(Given material Opens)

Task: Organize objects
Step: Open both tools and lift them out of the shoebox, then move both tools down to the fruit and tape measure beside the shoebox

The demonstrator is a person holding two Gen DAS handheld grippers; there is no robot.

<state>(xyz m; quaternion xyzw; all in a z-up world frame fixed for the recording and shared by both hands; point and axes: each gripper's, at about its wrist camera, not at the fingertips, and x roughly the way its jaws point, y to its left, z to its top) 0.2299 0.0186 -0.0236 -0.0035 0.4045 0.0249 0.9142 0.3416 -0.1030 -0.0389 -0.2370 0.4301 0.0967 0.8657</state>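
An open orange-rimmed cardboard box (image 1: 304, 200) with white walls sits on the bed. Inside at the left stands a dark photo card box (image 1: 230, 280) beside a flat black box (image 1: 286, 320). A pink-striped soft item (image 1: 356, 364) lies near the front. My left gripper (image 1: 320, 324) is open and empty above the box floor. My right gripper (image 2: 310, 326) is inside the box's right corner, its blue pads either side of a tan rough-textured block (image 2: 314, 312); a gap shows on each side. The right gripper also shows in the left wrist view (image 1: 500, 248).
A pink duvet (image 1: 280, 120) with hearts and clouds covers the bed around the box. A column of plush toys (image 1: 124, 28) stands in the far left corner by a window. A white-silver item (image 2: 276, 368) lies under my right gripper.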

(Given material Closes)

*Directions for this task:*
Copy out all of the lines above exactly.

*Answer for this exercise:*
Task: Organize objects
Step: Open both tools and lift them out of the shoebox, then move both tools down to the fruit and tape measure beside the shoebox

The demonstrator is a person holding two Gen DAS handheld grippers; there is no robot.

<state>(xyz m; quaternion xyzw; all in a z-up world frame fixed for the recording and shared by both hands; point and axes: each gripper's, at about its wrist camera, not at the fingertips, and x roughly the way its jaws point, y to its left, z to its top) 0.2299 0.0186 -0.0236 -0.0035 0.4045 0.0249 0.9142 0.3416 -0.1030 -0.0389 -0.2370 0.4301 0.0967 0.8657</state>
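An open orange-rimmed cardboard box (image 1: 304, 200) with white walls sits on the bed. Inside at the left stands a dark photo card box (image 1: 230, 280) beside a flat black box (image 1: 286, 320). A pink-striped soft item (image 1: 356, 364) lies near the front. My left gripper (image 1: 320, 324) is open and empty above the box floor. My right gripper (image 2: 310, 326) is inside the box's right corner, its blue pads either side of a tan rough-textured block (image 2: 314, 312); a gap shows on each side. The right gripper also shows in the left wrist view (image 1: 500, 248).
A pink duvet (image 1: 280, 120) with hearts and clouds covers the bed around the box. A column of plush toys (image 1: 124, 28) stands in the far left corner by a window. A white-silver item (image 2: 276, 368) lies under my right gripper.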

The submitted response is complete.